UK retail sales returned to growth in February after the government revealed plans to ease the coronavirus lockdown measures.
The Prime Minister set out the roadmap to exit lockdown on 22 February – with some plans reported in the preceding days – prompting shoppers to buy non-food items such as school uniforms and going out clothes.
On a total basis, sales were up one per cent in February, above the three month average growth of 0.6 per cent and the 12-month average decline of 0.3 per cent.
Retail sales were up 9.5 per cent on a like-for-like basis compared to February last year, when they had dipped 0.4 per cent.
In-store non-food sales declined 21.4 per cent in the three months to February on a like-for-like due to the prolonged closure of non-essential stores.
However, online non-food sales boomed 82.2 per cent in February, against a growth of 3.6 per cent in February 2020, according to the British Retail Consortium (BRC).
This is above the three-month average of 68.1 per cent and the 12-month average of 49.1 per cent.
Helen Dickinson, BRC chief executive, said: ““February saw a return to growth after a disappointing start to the year.
“The Prime Minister’s roadmap to reopening prompted a burst in spending on non-food items, such as school uniforms.

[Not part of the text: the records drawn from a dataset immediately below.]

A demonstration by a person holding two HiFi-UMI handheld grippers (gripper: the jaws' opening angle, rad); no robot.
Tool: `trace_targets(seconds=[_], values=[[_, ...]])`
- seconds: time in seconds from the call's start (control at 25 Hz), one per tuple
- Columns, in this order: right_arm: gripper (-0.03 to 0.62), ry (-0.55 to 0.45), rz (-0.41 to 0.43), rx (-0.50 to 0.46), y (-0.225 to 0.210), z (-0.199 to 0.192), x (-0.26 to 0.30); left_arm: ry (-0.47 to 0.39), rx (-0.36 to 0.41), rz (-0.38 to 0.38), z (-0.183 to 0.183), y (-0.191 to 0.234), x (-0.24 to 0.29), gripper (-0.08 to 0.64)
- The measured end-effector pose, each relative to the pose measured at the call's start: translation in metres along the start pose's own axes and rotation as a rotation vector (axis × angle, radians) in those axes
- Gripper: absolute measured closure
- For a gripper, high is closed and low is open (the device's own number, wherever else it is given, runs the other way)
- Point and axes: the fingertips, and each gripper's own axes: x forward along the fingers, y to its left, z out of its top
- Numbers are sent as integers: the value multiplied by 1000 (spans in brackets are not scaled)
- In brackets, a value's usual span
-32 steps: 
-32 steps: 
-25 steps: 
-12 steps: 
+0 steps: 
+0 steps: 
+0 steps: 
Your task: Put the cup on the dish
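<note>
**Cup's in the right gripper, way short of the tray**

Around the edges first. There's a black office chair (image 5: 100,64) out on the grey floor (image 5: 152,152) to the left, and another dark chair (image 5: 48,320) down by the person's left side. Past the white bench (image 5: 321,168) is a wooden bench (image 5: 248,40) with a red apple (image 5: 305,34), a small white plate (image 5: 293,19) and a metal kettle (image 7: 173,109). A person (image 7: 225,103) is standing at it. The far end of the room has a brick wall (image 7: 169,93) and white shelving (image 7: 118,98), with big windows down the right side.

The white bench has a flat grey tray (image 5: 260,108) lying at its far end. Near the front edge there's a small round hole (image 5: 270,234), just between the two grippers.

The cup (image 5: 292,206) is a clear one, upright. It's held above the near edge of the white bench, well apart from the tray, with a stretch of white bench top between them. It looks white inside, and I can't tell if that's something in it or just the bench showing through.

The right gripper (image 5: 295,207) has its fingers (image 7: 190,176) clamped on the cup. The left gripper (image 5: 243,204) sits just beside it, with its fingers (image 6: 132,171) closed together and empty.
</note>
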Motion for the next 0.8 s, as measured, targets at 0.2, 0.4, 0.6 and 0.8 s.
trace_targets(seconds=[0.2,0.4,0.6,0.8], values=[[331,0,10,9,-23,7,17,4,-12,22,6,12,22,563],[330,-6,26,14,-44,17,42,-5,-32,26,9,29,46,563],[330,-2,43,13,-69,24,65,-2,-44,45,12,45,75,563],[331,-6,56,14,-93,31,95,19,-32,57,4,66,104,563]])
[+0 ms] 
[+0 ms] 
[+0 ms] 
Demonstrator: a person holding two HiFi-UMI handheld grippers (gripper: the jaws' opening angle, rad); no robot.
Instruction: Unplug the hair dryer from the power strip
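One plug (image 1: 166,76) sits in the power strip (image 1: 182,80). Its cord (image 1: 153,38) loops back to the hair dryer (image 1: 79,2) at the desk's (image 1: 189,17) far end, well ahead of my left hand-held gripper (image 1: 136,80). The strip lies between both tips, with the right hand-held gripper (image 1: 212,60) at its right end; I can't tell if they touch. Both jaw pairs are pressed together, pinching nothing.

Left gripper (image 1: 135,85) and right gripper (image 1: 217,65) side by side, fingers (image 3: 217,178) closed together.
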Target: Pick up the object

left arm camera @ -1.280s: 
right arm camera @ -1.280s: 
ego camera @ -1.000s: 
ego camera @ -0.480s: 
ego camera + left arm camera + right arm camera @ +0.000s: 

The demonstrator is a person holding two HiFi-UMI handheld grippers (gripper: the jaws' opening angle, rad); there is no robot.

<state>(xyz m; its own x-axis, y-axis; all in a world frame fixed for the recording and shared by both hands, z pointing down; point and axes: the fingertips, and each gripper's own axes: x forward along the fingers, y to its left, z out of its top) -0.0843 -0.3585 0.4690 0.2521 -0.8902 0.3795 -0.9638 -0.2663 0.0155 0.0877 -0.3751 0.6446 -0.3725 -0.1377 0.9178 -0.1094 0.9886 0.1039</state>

“Furthermore, with another month of lockdown still to go, online sales were high, rewarding the retailers who have invested digitally.”
She added: “While the uptick in sales is encouraging, many retailers are concerned about the months ahead.
“Many retail businesses will be hoping that customers will return to shops, and have spent hundreds of millions on making their premises Covid-secure, but previous reopenings have shown that demand can be slow to come back.
“Government has a vital role to play in building up consumer confidence across the country to power the spending-led recovery.”